**PROBLEM TO WORK ON**
Below is a listing; restate from it, character for character, the lines beginning at the line holding "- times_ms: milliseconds" and ending at the line holding "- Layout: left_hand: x", both included.

**COLLECTED MATERIAL**
·····
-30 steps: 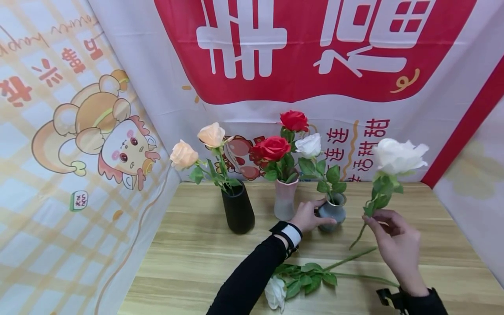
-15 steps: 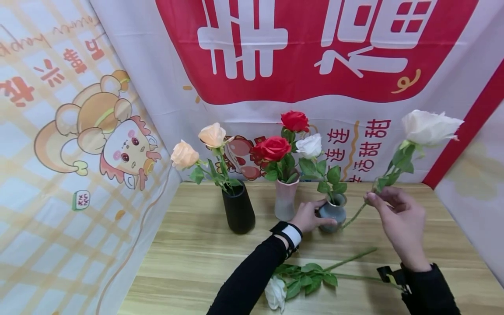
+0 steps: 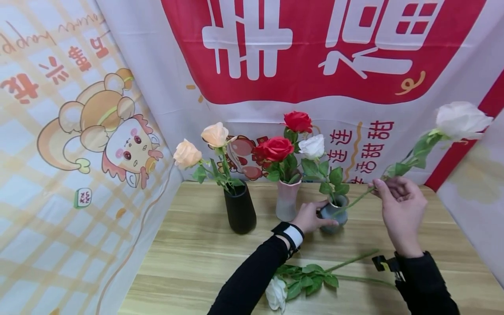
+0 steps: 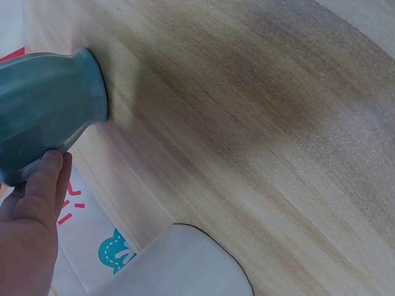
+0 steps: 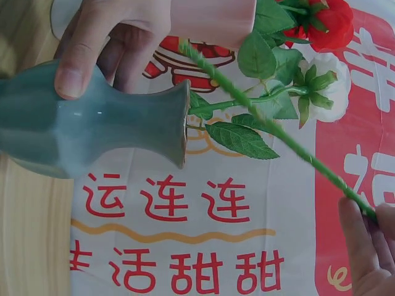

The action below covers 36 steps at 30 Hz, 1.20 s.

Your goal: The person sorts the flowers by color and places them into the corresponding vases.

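Note:
My left hand (image 3: pixel 309 218) grips the belly of a small blue-grey vase (image 3: pixel 341 222), which stands upright and bears one white rose (image 3: pixel 312 146). In the right wrist view that vase (image 5: pixel 68 135) shows a flared mouth with a stem inside. My right hand (image 3: pixel 403 212) pinches the stem of another white rose (image 3: pixel 462 120), whose bloom leans far to the right. Its bare stem end (image 5: pixel 194 55) crosses close to the vase's mouth, outside it. From the left wrist, the vase (image 4: pixel 49 105) appears with my left fingers (image 4: pixel 46 176) against its side.
A black vase (image 3: pixel 240 210) with two peach roses stands left. Beside my left hand is a pink-and-white vase (image 3: pixel 287 201) with two red roses. In front lie two stems and a white rose bloom (image 3: pixel 277 294), partly behind my left sleeve. A printed cloth (image 3: pixel 252 111) hangs behind.
My right hand has moved slightly right and up, tilting the white rose's bloom rightward and bringing its stem end left to the vase. The left hand stays on the vase.

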Available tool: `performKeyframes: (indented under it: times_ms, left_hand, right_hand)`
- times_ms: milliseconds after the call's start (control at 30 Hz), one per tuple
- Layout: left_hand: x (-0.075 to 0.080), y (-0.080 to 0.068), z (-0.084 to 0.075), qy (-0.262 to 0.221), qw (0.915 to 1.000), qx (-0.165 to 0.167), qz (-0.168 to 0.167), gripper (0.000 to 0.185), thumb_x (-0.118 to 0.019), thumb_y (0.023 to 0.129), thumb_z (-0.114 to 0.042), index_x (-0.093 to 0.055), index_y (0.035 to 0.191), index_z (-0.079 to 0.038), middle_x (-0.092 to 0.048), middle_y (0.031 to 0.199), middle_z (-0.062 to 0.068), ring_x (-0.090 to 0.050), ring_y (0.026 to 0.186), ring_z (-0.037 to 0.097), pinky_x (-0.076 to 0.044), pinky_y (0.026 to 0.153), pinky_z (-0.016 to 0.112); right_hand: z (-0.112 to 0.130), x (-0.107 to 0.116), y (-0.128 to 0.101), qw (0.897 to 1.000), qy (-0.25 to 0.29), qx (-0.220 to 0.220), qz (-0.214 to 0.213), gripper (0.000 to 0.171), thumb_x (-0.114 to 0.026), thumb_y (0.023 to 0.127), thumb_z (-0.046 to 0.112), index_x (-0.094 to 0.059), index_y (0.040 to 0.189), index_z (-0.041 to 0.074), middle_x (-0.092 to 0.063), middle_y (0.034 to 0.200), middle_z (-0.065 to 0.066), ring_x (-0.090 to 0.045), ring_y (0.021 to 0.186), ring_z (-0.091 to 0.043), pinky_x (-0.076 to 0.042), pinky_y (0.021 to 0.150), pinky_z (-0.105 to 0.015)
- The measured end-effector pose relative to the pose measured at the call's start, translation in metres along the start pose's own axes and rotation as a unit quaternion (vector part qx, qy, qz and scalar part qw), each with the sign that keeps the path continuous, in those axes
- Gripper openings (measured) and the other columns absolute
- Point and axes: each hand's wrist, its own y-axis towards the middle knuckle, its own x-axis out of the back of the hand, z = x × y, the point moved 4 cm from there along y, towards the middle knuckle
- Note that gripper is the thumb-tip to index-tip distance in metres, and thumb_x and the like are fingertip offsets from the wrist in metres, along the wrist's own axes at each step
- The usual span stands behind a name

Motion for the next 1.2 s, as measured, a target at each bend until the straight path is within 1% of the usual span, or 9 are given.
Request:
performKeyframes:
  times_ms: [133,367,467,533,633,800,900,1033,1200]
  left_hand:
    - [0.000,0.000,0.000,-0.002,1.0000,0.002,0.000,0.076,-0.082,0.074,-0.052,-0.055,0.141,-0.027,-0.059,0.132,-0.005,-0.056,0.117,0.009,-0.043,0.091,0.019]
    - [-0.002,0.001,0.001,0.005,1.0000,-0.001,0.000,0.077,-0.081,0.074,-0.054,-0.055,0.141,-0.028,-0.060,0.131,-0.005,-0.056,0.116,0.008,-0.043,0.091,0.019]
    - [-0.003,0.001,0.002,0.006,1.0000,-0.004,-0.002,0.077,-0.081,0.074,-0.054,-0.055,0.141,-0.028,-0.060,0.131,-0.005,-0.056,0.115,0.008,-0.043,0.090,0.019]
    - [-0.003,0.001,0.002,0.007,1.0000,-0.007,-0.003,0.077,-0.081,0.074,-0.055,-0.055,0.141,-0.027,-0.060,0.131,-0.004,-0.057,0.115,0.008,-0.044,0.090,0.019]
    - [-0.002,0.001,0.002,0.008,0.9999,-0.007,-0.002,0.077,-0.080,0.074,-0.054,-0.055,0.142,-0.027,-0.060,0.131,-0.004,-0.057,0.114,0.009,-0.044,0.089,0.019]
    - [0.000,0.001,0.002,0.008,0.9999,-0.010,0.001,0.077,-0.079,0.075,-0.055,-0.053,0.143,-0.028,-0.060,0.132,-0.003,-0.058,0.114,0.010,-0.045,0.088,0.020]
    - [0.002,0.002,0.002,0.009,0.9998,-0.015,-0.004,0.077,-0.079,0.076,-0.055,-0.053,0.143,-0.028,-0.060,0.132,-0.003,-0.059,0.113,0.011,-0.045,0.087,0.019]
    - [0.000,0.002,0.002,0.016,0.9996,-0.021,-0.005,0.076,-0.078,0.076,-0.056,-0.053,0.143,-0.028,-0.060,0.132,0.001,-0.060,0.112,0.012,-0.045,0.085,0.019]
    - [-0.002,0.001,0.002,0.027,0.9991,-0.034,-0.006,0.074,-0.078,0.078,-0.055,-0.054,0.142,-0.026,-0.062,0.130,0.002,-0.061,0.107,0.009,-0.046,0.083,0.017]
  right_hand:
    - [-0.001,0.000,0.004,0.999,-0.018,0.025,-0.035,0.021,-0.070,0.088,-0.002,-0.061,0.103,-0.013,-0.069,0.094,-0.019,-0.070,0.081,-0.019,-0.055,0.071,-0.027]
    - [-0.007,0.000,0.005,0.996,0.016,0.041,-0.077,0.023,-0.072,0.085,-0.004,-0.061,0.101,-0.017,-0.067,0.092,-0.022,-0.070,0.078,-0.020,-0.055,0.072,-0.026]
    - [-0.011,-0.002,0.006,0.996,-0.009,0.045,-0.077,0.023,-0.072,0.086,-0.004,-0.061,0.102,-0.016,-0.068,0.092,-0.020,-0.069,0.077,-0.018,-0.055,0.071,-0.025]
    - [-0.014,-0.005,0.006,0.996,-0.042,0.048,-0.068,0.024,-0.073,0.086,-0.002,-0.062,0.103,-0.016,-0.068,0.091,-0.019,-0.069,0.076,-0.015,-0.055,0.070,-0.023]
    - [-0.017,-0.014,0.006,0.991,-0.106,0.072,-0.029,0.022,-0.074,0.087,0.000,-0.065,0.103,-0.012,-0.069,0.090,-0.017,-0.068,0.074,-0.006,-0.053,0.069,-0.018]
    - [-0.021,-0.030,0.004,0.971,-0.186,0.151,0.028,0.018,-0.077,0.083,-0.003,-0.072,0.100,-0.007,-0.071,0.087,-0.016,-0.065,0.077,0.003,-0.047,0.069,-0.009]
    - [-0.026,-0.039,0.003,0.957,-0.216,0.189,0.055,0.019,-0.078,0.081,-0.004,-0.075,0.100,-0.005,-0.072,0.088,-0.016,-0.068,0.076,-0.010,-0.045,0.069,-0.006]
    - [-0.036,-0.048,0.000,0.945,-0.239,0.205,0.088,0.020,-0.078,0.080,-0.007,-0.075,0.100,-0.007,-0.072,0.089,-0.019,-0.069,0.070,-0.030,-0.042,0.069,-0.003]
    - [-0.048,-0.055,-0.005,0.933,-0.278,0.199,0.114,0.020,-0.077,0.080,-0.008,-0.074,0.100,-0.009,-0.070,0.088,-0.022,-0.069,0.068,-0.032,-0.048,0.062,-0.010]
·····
**REPLY TO THE TASK**
- times_ms: milliseconds after the call's start (control at 30 Hz), one per tuple
- Layout: left_hand: x (-0.075 to 0.080), y (-0.080 to 0.068), z (-0.084 to 0.075), qy (-0.262 to 0.221), qw (0.915 to 1.000), qx (-0.165 to 0.167), qz (-0.168 to 0.167), gripper (0.000 to 0.185), thumb_x (-0.118 to 0.019), thumb_y (0.023 to 0.129), thumb_z (-0.114 to 0.042), index_x (-0.093 to 0.055), index_y (0.035 to 0.191), index_z (-0.079 to 0.038), middle_x (-0.092 to 0.048), middle_y (0.031 to 0.199), middle_z (-0.062 to 0.068), ring_x (-0.090 to 0.050), ring_y (0.026 to 0.186), ring_z (-0.037 to 0.097), pinky_x (-0.076 to 0.044), pinky_y (0.026 to 0.153), pinky_z (-0.016 to 0.112); right_hand: z (-0.112 to 0.130), x (-0.107 to 0.116), y (-0.128 to 0.101), qw (0.897 to 1.000), qy (-0.25 to 0.29), qx (-0.220 to 0.220), qz (-0.214 to 0.213), gripper (0.000 to 0.171), thumb_x (-0.114 to 0.026), thumb_y (0.023 to 0.127), thumb_z (-0.046 to 0.112), index_x (-0.094 to 0.059), index_y (0.040 to 0.189), index_z (-0.041 to 0.074), middle_x (-0.092 to 0.063), middle_y (0.034 to 0.200), middle_z (-0.065 to 0.066), ring_x (-0.090 to 0.045), ring_y (0.021 to 0.186), ring_z (-0.091 to 0.043), pinky_x (-0.076 to 0.042), pinky_y (0.021 to 0.150), pinky_z (-0.105 to 0.015)

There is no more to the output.